* _To do_
Extract only the first line of the listing and every line after it up to and including the one with "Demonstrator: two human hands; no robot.". Omit the pictures.

* _Given material_
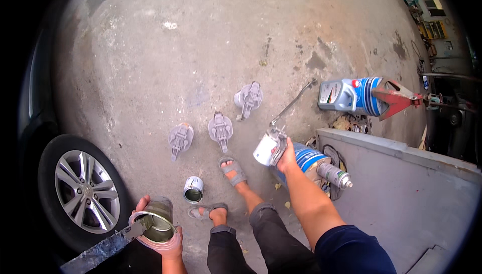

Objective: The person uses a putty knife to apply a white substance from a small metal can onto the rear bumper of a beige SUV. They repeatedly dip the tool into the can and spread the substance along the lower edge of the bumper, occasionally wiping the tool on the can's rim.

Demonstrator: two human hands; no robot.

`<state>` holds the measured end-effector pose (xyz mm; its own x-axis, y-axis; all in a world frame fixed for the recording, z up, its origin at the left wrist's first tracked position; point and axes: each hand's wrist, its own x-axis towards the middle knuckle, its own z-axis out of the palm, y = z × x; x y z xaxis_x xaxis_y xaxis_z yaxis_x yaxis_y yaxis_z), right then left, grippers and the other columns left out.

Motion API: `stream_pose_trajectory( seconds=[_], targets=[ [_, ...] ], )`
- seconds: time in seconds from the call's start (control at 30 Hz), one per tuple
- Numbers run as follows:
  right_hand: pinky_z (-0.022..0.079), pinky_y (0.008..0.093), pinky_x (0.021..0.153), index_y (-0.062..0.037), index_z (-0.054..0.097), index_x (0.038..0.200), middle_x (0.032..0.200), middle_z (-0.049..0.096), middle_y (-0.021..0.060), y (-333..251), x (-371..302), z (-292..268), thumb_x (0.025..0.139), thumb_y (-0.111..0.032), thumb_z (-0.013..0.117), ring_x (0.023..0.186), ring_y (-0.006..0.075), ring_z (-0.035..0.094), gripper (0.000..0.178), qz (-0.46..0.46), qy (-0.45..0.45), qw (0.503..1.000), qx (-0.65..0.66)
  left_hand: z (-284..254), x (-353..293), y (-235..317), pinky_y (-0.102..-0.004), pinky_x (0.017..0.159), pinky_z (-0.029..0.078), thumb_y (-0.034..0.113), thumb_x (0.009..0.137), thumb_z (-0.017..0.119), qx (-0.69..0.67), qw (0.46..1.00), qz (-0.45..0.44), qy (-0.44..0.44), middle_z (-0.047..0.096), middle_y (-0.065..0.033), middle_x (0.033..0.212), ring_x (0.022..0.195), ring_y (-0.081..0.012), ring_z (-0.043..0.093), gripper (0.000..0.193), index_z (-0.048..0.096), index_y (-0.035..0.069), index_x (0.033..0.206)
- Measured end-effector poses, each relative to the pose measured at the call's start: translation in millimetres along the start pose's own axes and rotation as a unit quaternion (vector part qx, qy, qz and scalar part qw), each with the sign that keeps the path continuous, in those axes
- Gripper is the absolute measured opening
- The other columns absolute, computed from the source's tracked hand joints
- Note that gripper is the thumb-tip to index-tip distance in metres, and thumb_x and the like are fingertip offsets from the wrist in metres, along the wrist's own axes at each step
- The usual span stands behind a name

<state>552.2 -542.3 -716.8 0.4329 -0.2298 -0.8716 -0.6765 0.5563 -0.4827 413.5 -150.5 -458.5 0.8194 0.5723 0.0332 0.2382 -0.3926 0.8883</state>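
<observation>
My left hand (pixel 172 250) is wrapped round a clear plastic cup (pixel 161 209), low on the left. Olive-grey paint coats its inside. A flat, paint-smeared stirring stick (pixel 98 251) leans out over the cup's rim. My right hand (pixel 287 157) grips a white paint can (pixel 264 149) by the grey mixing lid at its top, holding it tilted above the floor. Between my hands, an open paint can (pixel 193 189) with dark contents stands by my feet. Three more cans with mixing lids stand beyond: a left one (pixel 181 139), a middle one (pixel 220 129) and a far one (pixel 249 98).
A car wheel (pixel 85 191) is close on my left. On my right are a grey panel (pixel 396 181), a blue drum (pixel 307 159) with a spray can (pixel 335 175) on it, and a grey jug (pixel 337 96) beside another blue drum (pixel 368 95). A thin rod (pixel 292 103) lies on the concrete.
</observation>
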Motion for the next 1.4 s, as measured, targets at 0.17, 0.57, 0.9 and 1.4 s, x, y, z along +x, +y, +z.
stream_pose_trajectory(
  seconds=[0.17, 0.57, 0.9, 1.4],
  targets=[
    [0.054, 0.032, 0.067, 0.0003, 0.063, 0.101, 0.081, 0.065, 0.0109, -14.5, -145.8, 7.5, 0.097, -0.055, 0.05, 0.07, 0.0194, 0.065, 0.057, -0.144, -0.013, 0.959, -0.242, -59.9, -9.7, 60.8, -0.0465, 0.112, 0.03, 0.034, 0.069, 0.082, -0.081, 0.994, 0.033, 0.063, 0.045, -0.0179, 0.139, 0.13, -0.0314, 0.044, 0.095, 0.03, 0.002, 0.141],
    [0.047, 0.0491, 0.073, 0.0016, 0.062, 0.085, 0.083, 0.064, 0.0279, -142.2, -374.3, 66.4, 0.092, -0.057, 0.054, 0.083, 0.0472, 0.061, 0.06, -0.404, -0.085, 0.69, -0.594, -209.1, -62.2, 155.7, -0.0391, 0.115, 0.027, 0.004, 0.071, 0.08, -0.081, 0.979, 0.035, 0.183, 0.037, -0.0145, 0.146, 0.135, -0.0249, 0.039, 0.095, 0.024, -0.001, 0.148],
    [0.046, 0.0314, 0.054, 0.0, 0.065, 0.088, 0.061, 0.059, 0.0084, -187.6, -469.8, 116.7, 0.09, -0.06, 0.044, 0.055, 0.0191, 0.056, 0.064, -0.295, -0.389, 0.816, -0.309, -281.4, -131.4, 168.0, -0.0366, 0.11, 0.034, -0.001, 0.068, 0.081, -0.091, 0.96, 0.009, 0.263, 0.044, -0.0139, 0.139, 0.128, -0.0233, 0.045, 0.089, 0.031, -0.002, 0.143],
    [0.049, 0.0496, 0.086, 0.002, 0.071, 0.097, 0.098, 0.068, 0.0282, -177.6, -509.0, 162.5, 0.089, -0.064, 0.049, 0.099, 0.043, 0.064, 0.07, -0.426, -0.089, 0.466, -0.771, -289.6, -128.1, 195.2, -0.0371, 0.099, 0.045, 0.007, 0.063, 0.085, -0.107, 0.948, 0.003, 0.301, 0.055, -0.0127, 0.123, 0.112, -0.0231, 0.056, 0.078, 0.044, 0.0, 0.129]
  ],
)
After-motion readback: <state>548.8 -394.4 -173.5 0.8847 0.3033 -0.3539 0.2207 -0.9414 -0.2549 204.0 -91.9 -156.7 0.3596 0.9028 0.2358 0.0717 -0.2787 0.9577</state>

* _Answer to this task_
Objective: The person uses a putty knife to apply a white substance from a small metal can onto the rear bumper of a beige SUV. They repeatedly dip the tool into the can and spread the substance along the lower edge of the bumper, occasionally wiping the tool on the can's rim.

Demonstrator: two human hands; no robot.

Nothing else goes in the answer.